* [Exercise aim]: Copy out the data below. Leave nothing out and alter nothing.

[Collected data Boundary: Start]

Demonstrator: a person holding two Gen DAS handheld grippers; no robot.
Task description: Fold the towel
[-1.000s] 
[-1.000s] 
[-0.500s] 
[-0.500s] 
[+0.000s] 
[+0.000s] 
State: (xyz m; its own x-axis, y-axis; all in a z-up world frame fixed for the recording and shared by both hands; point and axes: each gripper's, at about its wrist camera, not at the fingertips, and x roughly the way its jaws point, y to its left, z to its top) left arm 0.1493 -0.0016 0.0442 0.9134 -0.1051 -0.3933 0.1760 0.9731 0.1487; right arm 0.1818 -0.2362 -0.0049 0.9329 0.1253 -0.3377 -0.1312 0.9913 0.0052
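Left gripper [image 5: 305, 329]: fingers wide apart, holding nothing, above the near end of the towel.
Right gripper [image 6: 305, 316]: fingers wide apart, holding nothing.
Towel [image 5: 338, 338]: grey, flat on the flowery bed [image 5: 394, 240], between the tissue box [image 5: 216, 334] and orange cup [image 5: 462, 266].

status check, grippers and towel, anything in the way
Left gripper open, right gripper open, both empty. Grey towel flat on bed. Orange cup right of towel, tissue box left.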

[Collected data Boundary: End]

* [Answer space]:
Demonstrator: a person holding two Gen DAS handheld grippers; no robot.
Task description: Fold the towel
[-1.000s] 
[-1.000s] 
[-0.500s] 
[-0.500s] 
[+0.000s] 
[+0.000s] 
State: (xyz m; its own x-axis, y-axis; all in a z-up world frame fixed for the recording and shared by both hands; point and axes: each gripper's, at about its wrist camera, not at the fingertips, and x roughly the way its jaws point, y to its left, z to its top) left arm 0.1493 -0.0016 0.0442 0.9134 -0.1051 -0.3933 0.1760 0.9731 0.1487; right arm 0.1818 -0.2362 -0.0049 0.9329 0.1253 -0.3377 -0.1312 0.9913 0.0052
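Left gripper [image 5: 305, 329]: fingers wide apart, holding nothing, above the near end of the towel.
Right gripper [image 6: 305, 316]: fingers wide apart, holding nothing.
Towel [image 5: 338, 338]: grey, flat on the flowery bed [image 5: 394, 240], between the tissue box [image 5: 216, 334] and orange cup [image 5: 462, 266].

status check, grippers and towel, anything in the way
Left gripper open, right gripper open, both empty. Grey towel flat on bed. Orange cup right of towel, tissue box left.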

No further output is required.